## PROBLEM STATEMENT
Wherever a line below holds the word "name", copy that line.

## DATA EXTRACTS
────
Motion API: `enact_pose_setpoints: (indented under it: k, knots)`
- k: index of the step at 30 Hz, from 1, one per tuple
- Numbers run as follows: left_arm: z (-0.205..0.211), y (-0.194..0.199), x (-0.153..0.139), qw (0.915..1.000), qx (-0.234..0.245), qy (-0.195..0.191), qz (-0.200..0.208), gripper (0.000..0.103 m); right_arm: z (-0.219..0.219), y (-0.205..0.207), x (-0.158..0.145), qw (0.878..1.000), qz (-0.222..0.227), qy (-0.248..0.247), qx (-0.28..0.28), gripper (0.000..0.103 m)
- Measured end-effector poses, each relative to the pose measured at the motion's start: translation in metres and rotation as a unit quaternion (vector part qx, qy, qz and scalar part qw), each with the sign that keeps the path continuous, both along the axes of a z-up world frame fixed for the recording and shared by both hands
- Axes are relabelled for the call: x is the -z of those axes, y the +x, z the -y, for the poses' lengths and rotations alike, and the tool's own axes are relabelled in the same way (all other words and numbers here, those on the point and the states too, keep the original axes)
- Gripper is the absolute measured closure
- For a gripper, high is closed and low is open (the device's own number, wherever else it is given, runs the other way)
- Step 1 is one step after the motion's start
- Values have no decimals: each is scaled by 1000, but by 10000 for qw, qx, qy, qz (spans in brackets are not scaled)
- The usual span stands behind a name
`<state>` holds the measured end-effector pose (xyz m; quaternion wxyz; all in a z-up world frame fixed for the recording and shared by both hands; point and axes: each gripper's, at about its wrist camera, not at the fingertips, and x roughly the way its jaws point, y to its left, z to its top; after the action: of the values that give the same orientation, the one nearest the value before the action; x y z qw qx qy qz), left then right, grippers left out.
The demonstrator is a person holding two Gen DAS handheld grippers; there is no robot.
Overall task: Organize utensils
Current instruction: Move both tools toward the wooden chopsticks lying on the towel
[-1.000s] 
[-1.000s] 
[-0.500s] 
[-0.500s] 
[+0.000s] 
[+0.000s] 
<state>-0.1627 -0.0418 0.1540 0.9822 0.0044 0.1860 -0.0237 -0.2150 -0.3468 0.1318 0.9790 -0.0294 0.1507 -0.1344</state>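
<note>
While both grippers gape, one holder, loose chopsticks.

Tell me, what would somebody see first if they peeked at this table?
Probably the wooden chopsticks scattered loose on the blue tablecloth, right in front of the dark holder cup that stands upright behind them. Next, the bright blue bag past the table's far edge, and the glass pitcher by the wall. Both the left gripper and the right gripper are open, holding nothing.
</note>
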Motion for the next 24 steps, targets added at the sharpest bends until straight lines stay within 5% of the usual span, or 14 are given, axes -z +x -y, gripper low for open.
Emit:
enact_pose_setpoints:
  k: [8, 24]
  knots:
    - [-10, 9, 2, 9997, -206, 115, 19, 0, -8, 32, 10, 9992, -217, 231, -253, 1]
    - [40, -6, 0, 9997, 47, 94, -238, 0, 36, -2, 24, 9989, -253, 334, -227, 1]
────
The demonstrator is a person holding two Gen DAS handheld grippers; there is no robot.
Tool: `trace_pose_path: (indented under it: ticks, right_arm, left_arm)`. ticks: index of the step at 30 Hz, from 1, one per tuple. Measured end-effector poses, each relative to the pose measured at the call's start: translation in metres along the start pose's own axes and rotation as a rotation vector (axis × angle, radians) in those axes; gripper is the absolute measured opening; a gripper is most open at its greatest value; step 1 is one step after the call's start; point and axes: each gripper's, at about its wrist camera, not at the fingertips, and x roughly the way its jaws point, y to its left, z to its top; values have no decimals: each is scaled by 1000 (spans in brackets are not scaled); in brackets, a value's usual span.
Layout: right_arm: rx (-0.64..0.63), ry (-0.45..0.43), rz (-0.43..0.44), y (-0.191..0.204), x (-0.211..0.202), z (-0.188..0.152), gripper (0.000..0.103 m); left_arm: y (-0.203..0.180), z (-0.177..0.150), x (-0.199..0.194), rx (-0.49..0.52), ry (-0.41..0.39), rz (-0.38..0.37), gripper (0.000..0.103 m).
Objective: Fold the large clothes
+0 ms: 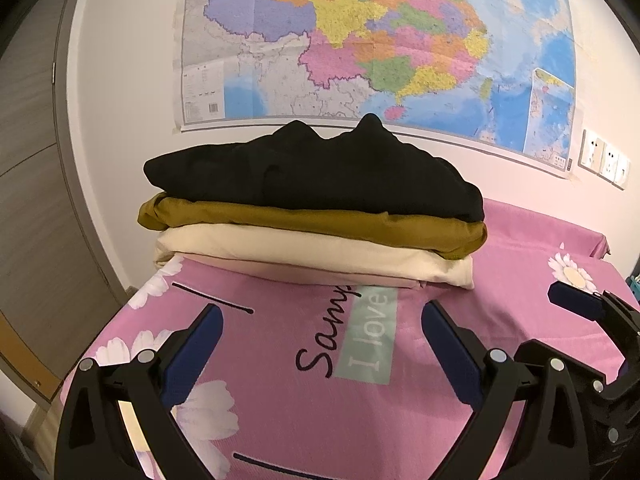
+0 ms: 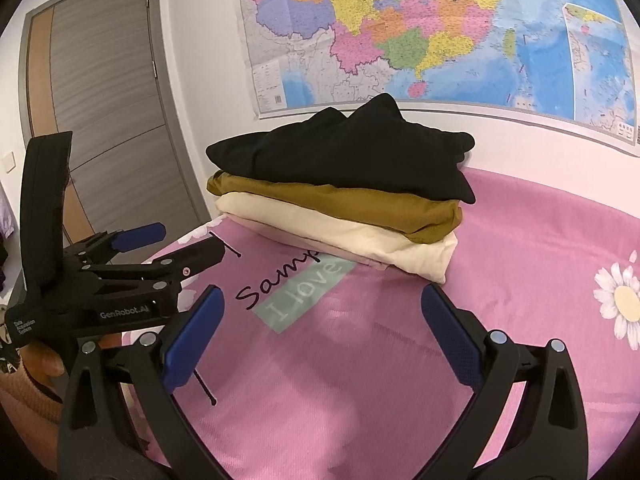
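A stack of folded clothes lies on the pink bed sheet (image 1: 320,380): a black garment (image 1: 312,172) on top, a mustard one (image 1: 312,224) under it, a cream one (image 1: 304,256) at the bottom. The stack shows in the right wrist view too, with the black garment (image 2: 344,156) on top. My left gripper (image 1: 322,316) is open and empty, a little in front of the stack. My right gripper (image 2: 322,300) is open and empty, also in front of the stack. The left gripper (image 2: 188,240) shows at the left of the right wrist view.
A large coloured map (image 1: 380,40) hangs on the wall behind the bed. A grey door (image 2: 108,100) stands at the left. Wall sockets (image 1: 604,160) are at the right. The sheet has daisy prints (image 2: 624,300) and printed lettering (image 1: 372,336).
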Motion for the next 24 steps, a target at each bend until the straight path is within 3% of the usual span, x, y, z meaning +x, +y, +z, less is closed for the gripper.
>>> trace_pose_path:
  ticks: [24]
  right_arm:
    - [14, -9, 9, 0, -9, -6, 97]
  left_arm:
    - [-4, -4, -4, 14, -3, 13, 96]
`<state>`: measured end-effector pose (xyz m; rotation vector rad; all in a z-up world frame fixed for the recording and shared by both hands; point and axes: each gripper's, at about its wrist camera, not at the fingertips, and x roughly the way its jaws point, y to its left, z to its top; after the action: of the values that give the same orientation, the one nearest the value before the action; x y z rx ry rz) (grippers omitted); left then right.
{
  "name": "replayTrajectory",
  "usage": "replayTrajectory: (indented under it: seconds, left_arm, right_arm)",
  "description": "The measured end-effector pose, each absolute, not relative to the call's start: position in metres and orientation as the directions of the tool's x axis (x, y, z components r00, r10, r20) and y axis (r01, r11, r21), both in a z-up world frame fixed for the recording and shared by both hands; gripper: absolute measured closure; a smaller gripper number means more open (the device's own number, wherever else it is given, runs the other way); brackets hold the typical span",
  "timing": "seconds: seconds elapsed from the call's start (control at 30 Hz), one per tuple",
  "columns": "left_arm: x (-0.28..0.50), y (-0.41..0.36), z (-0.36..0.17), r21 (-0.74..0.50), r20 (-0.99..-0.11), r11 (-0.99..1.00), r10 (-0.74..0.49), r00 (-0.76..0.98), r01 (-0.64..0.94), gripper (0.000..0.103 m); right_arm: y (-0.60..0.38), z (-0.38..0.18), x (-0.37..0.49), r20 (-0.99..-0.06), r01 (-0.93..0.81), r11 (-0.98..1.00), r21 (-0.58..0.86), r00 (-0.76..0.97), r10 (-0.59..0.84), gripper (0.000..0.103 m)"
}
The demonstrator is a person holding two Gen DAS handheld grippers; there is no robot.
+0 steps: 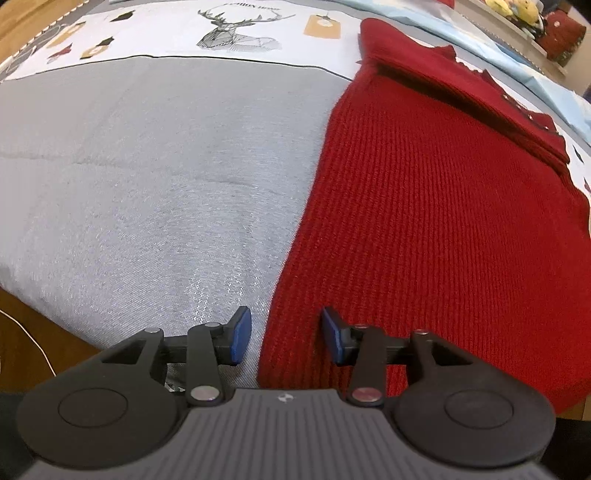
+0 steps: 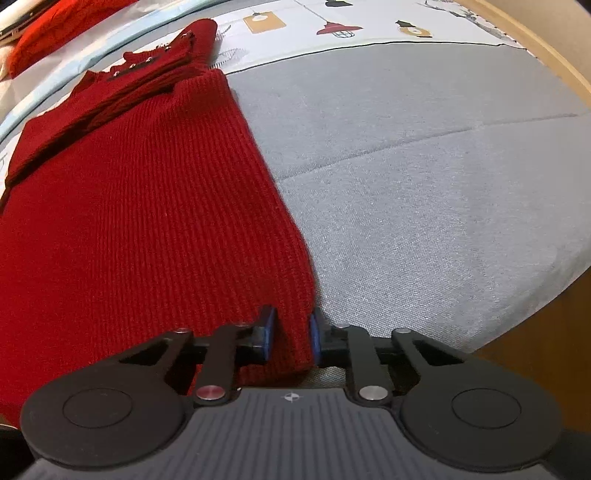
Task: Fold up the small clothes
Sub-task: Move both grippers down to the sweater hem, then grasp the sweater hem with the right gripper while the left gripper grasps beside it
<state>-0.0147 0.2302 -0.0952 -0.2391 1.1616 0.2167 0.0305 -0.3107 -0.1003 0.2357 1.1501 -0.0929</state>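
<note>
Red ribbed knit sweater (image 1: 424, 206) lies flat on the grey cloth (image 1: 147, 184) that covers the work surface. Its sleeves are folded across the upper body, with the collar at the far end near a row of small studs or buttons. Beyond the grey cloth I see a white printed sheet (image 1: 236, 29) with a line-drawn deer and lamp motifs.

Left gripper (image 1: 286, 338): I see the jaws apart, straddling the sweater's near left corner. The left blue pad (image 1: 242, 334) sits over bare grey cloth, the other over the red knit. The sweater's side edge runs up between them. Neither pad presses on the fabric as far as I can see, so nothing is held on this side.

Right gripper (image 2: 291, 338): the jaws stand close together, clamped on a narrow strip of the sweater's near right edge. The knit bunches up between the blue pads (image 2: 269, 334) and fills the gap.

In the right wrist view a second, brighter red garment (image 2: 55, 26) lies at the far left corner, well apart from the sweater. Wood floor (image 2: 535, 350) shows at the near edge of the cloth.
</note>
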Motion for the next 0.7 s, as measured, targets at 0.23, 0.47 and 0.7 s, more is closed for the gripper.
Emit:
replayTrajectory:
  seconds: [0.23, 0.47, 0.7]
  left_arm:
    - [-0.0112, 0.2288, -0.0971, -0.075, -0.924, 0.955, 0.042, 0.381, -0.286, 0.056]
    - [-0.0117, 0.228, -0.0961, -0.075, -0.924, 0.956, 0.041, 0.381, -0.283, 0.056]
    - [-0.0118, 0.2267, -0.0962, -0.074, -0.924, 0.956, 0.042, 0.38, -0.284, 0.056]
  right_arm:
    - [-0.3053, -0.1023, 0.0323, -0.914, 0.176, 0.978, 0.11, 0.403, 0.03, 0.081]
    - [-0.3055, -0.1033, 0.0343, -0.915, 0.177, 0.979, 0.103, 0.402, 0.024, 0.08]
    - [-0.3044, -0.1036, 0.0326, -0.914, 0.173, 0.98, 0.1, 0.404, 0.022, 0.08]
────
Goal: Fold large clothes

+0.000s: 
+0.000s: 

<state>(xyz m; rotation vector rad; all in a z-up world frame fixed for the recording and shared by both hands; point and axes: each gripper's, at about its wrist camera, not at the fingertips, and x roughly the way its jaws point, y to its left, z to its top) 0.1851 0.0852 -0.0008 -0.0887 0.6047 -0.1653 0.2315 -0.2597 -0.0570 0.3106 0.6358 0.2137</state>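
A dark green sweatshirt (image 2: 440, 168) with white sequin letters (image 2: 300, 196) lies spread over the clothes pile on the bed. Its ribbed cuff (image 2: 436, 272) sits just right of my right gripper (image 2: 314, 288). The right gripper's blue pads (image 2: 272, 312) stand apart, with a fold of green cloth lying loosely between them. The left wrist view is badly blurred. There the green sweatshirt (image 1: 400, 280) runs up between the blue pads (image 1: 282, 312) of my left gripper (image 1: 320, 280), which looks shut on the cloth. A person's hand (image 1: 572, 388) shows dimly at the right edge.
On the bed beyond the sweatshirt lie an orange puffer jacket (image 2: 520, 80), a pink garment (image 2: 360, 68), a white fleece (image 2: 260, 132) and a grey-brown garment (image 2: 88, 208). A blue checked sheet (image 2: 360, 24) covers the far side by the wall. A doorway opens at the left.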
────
## OUTPUT BELOW
- The usual span stands behind a name
  "name": "replayTrajectory",

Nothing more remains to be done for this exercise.